AI-powered clinical trial systems still fragmented

A new systematic literature review published in Information warns that while artificial intelligence (AI) and cloud-native computing are reshaping clinical research information systems, the industry is far from realizing their full potential. The research, conducted by Isabel Bejerano-Blázquez and Miguel Familiar-Cabero, finds that vendor offerings remain fragmented, with incomplete integration of critical medical features across the clinical trial lifecycle.

Titled “On the Application of Artificial Intelligence and Cloud-Native Computing to Clinical Research Information Systems: A Systematic Literature Review”, the study analyzes 7,283 records and distills findings from 181 relevant works. It offers a structured, 360-degree blueprint for evaluating AI-enabled clinical trial management systems (CTMS) and calls for higher alignment with Good Clinical Practice (GCP) standards.

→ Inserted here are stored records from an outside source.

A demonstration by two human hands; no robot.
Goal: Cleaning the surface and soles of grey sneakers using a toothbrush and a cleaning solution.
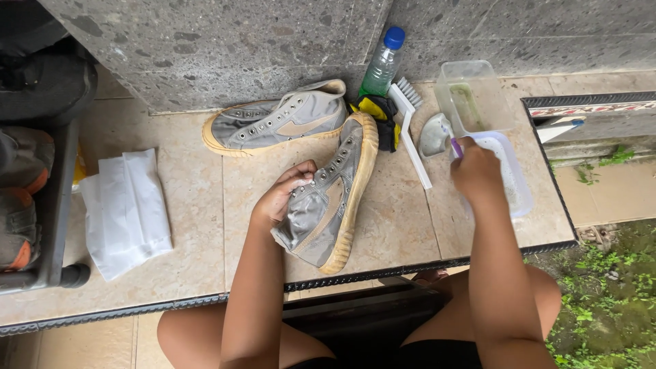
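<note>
My left hand [283, 193] grips the ankle opening of a grey high-top sneaker [331, 205] that lies on its side on the beige tiled ledge [396, 225], its tan sole facing right. A second grey sneaker [273, 123] lies behind it against the stone wall. My right hand [476, 171] is closed on a small purple-handled brush [456, 146], holding it over a shallow clear tub [516, 184] of soapy water. A small grey dish [433, 134] sits just left of the brush tip.
A white scrub brush [410, 130], a yellow-and-black cloth [379, 113], a blue-capped plastic bottle [381, 65] and a tall clear container [470, 96] stand near the wall. White cloth [126, 212] lies at left beside a dark rack [48, 205]. Grass [608, 301] lies below right.
</note>
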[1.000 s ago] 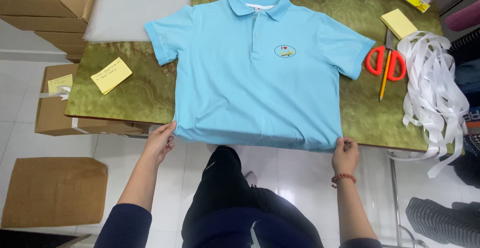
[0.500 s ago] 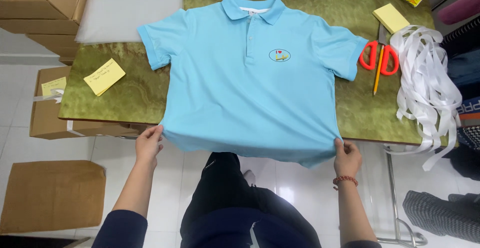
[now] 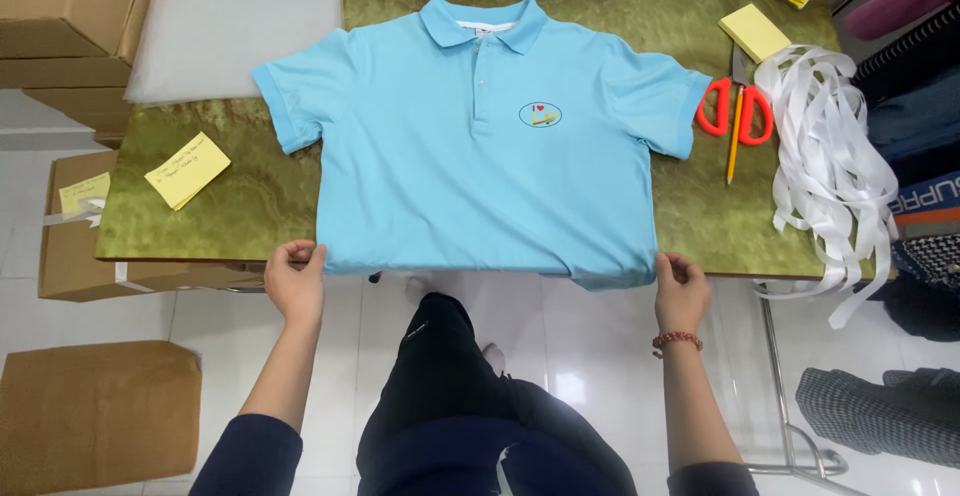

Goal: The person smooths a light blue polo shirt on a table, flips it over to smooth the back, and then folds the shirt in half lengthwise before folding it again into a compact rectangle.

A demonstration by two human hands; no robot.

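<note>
- While cardboard boxes (image 3: 60, 16) sat stacked at the far left and a white foam sheet (image 3: 235, 21) covered the desk's back corner, a yellow notepad (image 3: 187, 169) lay on the green marbled desk (image 3: 210, 226), well apart from the garment.
- Closed in a pinch, the left hand (image 3: 296, 278) held the lower left corner of the light blue polo shirt (image 3: 480, 166) at the desk's near edge.
- Spread face up in the middle of the desk, the shirt showed its collar at the far side, both short sleeves out to the sides and a small oval badge on the chest; the body looked flat, and the hem sat at the near edge, slightly bunched toward the right corner.
- Judging by this, the laying-out appeared done or nearly done, while no fold was visible in sleeves or body.
- Also pinched shut, the right hand (image 3: 681, 281), a beaded bracelet on its wrist, gripped the lower right corner of the hem.
- Red-handled scissors (image 3: 735, 108) with a pencil (image 3: 735, 141) across them lay just beside the right sleeve, a second yellow pad (image 3: 754, 31) behind them.
- White ribbon (image 3: 830, 166) lay heaped at the right edge, some strands hanging over it.
</note>
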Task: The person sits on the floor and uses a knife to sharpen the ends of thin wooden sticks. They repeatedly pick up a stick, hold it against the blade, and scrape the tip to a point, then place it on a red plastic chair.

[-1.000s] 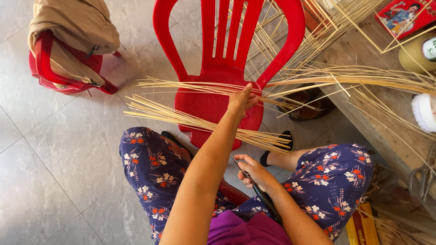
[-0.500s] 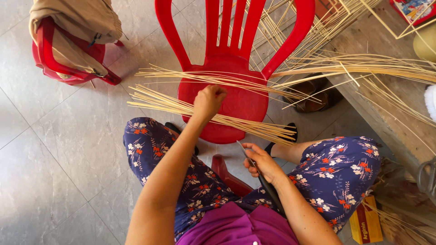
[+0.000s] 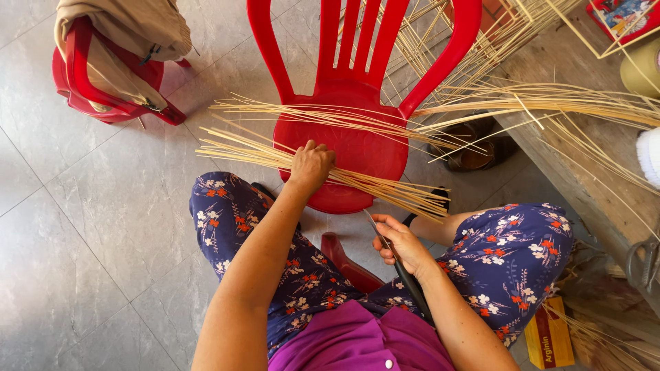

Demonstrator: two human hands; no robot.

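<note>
Grey tiled floor [image 3: 103, 227], red chair [image 3: 357, 144]

– What carries the strips?
– A red plastic chair [image 3: 357, 148] on the grey tiled floor [image 3: 89, 227]; two bundles of thin bamboo strips [image 3: 385, 187] lie across its seat
</note>
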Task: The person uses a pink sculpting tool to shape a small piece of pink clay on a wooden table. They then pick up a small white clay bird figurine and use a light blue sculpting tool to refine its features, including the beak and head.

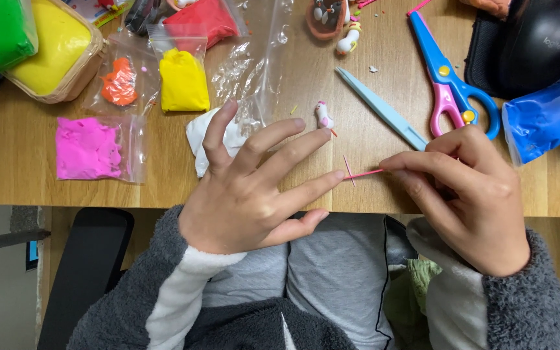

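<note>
My right hand (465, 194) pinches a thin pink clay strand (363, 174) between thumb and fingertips, just above the wooden table (8, 162). My left hand (254, 188) hovers with fingers spread; its little fingertip touches the strand's left end. A second short pink strand (349, 170) lies crosswise at that end. A tiny white clay figure (323, 115) with a pink top stands just beyond my left fingertips. A lump of white clay (199, 137) lies partly under my left index finger.
Bags of pink (89, 148), orange (119, 82), yellow (183, 81) and red (203, 21) clay lie at the back left, beside tubs of green and yellow clay. Blue-and-pink scissors (445, 78), a light blue plastic blade (381, 107), blue clay (542, 120) and a black pouch (533, 45) sit at right.
</note>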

Mapping the current landscape of AI and cloud in clinical trials

The authors examined the state of AI and cloud-native adoption within clinical research information systems (CRIS), focusing particularly on CTMS platforms that support study design, initiation, management, data handling, analysis, reporting, and regulatory submissions. Their findings reveal a market populated by technologically advanced yet siloed solutions, often strong in individual domains but rarely delivering complete end-to-end functionality.

The review found that while AI is making inroads in specific use cases, such as computer vision for medical imaging, multimodal AI for integrated datasets, federated learning for privacy-preserving analysis, predictive inference for outcome forecasting, and digital twins for trial simulations, these capabilities are unevenly distributed. Large language models (LLMs), explainable AI (XAI), and machine learning operations (MLOps) are only sporadically implemented and typically restricted to niche functions.

From a deployment standpoint, most leading solutions are delivered as cloud-based software-as-a-service (SaaS) hosted on major hyperscalers like Amazon Web Services, Microsoft Azure, or Google Cloud. This model provides scalability, flexibility, and cost efficiency, but does not automatically guarantee feature completeness or regulatory alignment.

Blueprint for a complete, GCP-aligned CRIS-CTMS

To address the gaps, the study introduces a 360-degree maturity framework that outlines the essential medical features a robust, GCP-compliant CRIS-CTMS should support. The blueprint spans the entire clinical trial lifecycle:

• Study Design: protocol planning, feasibility analysis, and resource allocation
• Initiation and Setup: site selection, investigator engagement, and ethics approvals
• Trial Management: recruitment, scheduling, and operational oversight
• Data Management: secure collection, integration, cleaning, and validation
• Analysis and Reporting: statistical modeling, safety reporting, and interim analyses
• Filings and Submissions: preparation of regulatory documents and dossiers
• Supply Management: inventory tracking, logistics, and distribution controls

The maturity model also includes a GCP alignment index to ensure that compliance and auditability are embedded in system design. This is critical for sponsors, contract research organizations (CROs), and regulators who must validate the integrity of trial data and processes.

When applied to a set of prominent vendors, including Saama Technologies, ConcertAI, Owkin, PathAI, Lantern Pharma, Unlearn, and AiCure, the blueprint revealed clear differences in maturity. Saama Technologies scored highest overall, followed by ConcertAI and Owkin, yet none demonstrated full integration across all domains. In every case, critical medical features were missing, often leading to operational silos and inefficiencies.

Strategic imperatives for vendors, sponsors, and researchers

For vendors, the priority is to bridge the gaps between isolated capabilities, ensuring that AI and cloud-native components are fully integrated across all trial domains. This means moving beyond specialized tools toward unified platforms that can handle every stage from protocol drafting to regulatory submission.

For sponsors and CROs, the blueprint offers a practical tool for procurement decisions. By mapping prospective solutions against the 360-degree framework, buyers can identify weaknesses before deployment and avoid costly retrofits or parallel systems. Given the uneven adoption of advanced AI techniques such as LLMs, XAI, and MLOps, procurement teams must also weigh the trade-offs between cutting-edge features and proven operational readiness.

Researchers are encouraged to focus on end-to-end assessments of AI and cloud-native impacts in clinical trial systems, rather than isolated technical demonstrations. The review highlights the need for empirical studies that measure not just algorithmic performance but also operational efficiency, compliance adherence, and long-term scalability in live trial environments. The authors also stress that ethical and regulatory considerations must remain central.